In some implementations, the aspects described above can be repeated until the hydrocarbons in the first stage are flowed out of the wellbore at the surface. The aspects described above can be repeated to lift newly accumulated hydrocarbons in the first stage to the surface.

Certain aspects of the subject matter described here can be implemented as a wellbore tool assembly. A production tubing is disposed in a wellbore formed in a subterranean zone. The production tubing extends from a surface of the wellbore to a downhole location in the wellbore at which hydrocarbons entrapped in the subterranean zone enter the wellbore. Multiple valves are disposed in the production tubing at respective multiple tubing locations. Each valve is configured to permit one-way flow of hydrocarbons in an uphole direction. The multiple valves divide the production tubing into multiple stages. A stage is a portion of the production tubing between two successively disposed valves. Multiple side chambers are disposed in the respective plurality of stages. Each side chamber is fluidically coupled to a respective stage and configured to receive hydrocarbons from the stage, each side chamber includes one or more sensors coupled to the side chamber and configured to detect a fluidic level of the hydrocarbons in the respective side chamber. Multiple gas injection valves are coupled to the production tubing. Each gas injection valve is disposed in a respective stage. A controller is coupled to the multiple gas injection valves. The controller transmits signals, based on fluidic levels detected by the one or more sensors, to the plurality of gas injection valves to lift hydrocarbons flowed into the wellbore at the downhole location to the surface on a stage-by-stage basis.

In some implementations, to lift the hydrocarbons to the surface on a stage-by-stage basis, the controller is configured to perform operations that includes determining, based on fluid level information received from at least one of 1) a first sensor of the one or more sensors residing at a first side chamber of a first stage terminating at a first valve of the plurality of valves or 2) a second sensor of the one or more sensors residing at a second side chamber of a second stage extending from the first valve of a second valve of the plurality of valves, a presence of hydrocarbons in the first stage. The controller is also configured to, in response to determining the presence of hydrocarbons in the first stage, injecting gas into the first stage causing the hydrocarbons in the first stage to flow uphole through the first valve into the second stage uphole of the first stage. The second stage terminates at the second valve. The controller also determines that the second stage is filled with the hydrocarbons flowed uphole through the first valve from the first stage, and, in response to determining the presence of hydrocarbons in the second stage, ceases to inject gas into the first stage.

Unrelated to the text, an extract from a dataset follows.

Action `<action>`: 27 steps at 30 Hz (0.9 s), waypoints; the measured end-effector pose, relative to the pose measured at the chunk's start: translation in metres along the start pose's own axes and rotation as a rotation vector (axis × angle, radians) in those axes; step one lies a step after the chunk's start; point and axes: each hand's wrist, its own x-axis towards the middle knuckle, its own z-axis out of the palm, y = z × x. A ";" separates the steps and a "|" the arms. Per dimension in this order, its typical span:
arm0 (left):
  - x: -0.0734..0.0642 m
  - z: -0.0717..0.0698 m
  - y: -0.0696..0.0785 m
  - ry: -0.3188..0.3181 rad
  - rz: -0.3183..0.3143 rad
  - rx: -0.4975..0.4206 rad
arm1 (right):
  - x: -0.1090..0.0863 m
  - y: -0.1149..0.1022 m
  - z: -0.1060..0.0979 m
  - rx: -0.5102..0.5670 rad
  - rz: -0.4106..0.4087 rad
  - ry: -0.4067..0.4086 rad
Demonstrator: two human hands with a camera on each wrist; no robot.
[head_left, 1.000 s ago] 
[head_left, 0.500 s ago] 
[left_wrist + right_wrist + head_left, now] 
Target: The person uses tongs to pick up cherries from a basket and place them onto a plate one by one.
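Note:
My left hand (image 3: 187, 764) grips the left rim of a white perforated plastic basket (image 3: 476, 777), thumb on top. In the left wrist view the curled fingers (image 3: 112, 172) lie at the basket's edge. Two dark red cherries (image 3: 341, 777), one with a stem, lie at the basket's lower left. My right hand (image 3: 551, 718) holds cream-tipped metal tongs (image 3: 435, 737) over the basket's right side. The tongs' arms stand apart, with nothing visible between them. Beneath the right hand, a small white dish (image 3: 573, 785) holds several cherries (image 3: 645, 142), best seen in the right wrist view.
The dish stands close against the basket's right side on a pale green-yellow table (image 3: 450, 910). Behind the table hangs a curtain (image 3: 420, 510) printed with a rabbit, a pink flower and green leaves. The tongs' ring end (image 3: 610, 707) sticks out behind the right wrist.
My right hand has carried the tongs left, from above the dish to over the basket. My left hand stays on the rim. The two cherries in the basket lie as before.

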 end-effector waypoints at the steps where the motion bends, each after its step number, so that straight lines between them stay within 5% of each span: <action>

In some implementations, determining the presence of hydrocarbons in the first stage includes receiving, by the controller and from the first sensor, fluidic information including a first fluidic level of the hydrocarbons in the first side chamber. The fluidic information is detected by a last sensor of a group of sensors attached to the first side chamber. Determining the presence of hydrocarbons in the first stage also includes receiving, by the controller and from the second sensor, fluidic information includes second fluidic level of the hydrocarbons in the second side chamber.

In some implementations, injecting the gas into the first stage includes injecting the gas for a first duration of time sufficient to flow the hydrocarbons in the first stage uphole through the first valve into the second stage and into the second side chamber.

In some implementations, determining that the second stage is filled with the hydrocarbons flowed uphole through the first valve from the first stage includes determining a presence of hydrocarbons in a third stage uphole of the second stage and terminating at a third valve.

In some implementations, a third side chamber is disposed in the third stage uphole of the second valve. Determining the presence of hydrocarbons in the third stage includes detecting, by a sensor attached to the third side chamber, a fluidic level of hydrocarbons inside the third side chamber flowed from the second stage through the second valve into the third stage.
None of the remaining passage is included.